[Extracted records]
# # # # # # #

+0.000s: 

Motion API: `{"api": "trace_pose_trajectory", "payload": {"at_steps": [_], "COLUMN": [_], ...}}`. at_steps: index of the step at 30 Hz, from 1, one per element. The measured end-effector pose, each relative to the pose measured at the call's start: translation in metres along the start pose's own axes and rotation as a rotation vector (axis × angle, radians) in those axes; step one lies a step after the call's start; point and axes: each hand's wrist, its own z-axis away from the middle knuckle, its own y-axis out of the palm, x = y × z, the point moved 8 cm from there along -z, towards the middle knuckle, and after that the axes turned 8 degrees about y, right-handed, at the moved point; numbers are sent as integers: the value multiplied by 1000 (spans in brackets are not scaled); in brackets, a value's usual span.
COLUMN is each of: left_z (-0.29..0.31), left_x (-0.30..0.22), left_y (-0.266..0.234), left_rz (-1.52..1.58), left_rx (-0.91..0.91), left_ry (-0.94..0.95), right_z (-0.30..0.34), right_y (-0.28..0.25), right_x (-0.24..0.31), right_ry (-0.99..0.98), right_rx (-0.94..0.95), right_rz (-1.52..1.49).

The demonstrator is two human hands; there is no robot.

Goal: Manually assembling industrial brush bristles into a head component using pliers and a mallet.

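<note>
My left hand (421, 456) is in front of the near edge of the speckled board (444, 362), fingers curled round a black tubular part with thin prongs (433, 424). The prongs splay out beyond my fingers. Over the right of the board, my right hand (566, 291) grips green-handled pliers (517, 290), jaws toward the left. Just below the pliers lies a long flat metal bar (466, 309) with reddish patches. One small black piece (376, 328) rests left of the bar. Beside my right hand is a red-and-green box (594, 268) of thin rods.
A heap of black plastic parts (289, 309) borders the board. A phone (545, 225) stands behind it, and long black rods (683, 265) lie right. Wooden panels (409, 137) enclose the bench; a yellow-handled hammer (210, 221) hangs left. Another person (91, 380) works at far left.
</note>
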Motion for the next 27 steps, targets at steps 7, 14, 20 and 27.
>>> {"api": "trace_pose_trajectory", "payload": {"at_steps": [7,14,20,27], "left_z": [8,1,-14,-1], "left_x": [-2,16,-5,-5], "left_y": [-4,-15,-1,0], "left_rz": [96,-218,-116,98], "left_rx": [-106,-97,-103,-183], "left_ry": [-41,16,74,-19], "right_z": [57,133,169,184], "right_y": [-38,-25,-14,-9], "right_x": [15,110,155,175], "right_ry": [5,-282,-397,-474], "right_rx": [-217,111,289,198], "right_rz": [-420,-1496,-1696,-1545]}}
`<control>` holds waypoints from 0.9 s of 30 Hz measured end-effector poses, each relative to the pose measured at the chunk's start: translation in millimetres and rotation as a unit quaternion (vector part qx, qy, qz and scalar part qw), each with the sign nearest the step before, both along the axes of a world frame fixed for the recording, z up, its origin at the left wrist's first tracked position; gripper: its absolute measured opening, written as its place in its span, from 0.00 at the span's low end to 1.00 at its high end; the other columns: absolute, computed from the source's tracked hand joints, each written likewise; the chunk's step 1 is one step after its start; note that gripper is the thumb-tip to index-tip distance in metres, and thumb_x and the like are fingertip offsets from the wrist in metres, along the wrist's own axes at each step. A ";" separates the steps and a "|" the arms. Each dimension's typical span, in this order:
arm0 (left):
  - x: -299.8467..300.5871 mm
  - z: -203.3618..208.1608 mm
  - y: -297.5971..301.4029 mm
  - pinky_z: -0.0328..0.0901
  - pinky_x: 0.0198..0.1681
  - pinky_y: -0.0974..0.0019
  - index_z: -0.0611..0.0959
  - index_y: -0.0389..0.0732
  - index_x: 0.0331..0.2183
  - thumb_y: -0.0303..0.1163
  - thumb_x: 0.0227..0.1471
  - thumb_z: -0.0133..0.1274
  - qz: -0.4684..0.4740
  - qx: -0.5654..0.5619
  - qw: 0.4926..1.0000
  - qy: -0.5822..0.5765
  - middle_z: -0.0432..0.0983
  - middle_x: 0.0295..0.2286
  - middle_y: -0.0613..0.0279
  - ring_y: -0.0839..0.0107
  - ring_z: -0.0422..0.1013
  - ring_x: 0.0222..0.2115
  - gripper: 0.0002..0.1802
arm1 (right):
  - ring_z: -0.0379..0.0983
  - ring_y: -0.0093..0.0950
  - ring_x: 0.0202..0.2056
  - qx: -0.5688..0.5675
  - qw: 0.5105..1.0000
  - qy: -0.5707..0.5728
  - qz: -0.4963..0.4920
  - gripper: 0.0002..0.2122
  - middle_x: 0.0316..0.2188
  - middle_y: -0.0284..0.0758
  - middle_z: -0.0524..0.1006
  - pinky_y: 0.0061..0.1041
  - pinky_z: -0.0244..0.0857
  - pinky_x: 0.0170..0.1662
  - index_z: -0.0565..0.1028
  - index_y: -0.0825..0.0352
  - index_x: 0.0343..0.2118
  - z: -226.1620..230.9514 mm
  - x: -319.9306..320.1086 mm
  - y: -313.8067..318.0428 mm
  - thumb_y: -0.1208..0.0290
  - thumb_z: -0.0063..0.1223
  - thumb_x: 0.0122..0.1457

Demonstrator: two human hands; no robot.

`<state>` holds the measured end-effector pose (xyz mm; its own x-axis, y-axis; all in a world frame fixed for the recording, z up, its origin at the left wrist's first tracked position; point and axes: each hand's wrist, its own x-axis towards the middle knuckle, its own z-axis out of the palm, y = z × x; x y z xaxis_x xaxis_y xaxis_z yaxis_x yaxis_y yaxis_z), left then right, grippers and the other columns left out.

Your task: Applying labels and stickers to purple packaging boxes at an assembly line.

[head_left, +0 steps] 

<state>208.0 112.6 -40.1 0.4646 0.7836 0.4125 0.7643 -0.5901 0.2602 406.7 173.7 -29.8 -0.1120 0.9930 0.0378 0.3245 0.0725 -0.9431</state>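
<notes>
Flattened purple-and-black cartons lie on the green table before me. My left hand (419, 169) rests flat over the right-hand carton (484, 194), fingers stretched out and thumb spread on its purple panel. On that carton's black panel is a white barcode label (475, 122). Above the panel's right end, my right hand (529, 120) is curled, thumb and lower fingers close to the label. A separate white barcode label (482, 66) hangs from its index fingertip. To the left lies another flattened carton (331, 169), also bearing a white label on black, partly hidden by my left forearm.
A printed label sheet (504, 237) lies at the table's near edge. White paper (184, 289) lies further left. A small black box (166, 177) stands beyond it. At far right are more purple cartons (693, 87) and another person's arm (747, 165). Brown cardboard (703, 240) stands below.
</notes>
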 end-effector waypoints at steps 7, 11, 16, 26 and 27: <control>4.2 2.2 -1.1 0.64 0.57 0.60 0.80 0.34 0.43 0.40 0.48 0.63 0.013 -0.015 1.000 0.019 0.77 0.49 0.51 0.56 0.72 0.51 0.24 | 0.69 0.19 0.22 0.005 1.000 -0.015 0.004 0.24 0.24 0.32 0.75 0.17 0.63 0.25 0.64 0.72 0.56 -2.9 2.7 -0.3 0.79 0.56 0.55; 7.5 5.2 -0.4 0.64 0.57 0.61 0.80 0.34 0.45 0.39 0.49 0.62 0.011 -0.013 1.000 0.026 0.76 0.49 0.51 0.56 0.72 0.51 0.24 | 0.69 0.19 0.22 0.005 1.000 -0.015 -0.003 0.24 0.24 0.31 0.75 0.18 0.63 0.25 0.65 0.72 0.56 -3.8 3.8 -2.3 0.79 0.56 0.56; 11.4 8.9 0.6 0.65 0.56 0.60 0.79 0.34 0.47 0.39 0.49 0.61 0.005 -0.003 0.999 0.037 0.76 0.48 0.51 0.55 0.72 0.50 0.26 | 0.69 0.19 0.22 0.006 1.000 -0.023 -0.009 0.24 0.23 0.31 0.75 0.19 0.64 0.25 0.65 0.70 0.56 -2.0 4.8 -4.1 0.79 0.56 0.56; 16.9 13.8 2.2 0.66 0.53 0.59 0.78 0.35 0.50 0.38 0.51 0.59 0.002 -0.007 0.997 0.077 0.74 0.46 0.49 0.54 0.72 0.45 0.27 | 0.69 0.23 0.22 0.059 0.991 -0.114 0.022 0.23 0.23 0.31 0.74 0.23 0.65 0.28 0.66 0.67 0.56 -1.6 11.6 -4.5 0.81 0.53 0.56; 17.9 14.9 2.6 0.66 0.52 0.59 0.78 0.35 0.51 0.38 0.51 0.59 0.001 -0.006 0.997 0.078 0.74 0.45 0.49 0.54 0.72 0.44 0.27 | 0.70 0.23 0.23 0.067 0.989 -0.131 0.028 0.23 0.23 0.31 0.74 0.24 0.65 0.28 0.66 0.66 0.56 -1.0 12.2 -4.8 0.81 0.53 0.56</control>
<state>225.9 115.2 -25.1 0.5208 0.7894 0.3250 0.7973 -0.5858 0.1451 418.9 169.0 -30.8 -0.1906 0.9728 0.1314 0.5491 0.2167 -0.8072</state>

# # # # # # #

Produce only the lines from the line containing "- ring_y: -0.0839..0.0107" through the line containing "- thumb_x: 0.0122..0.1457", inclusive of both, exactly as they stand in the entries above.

  - ring_y: -0.0839..0.0107
  - ring_z: -0.0422..0.1013
  - ring_x: 0.0222..0.2115
  - gripper: 0.0002..0.1802
arm1 (right):
  - ring_z: -0.0379..0.0983
  - ring_y: -0.0093..0.0950
  - ring_x: 0.0202..0.2056
  - qx: -0.5688..0.5675
  - qw: 0.5105..1.0000
  - qy: -0.5707..0.5728
  - qz: -0.4963..0.4920
  - gripper: 0.0002..0.2122
  - middle_x: 0.0316..0.2188
  - middle_y: -0.0284..0.0758
  - middle_z: -0.0524..0.1006
  - pinky_y: 0.0061..0.1041
  - pinky_z: -0.0244..0.0857
  - pinky_x: 0.0170..0.1662
  - index_z: -0.0565..0.1028
  - index_y: -0.0825..0.0352
  - index_x: 0.0343..0.2118
  - z: -226.1620..230.9514 mm
  - x: -319.9306..320.1086 mm
  - y: -313.8067..318.0428 mm
  - thumb_y: -0.1208..0.0290
  - thumb_z: -0.0063..0.1223
  - thumb_x: 0.0122..0.1457

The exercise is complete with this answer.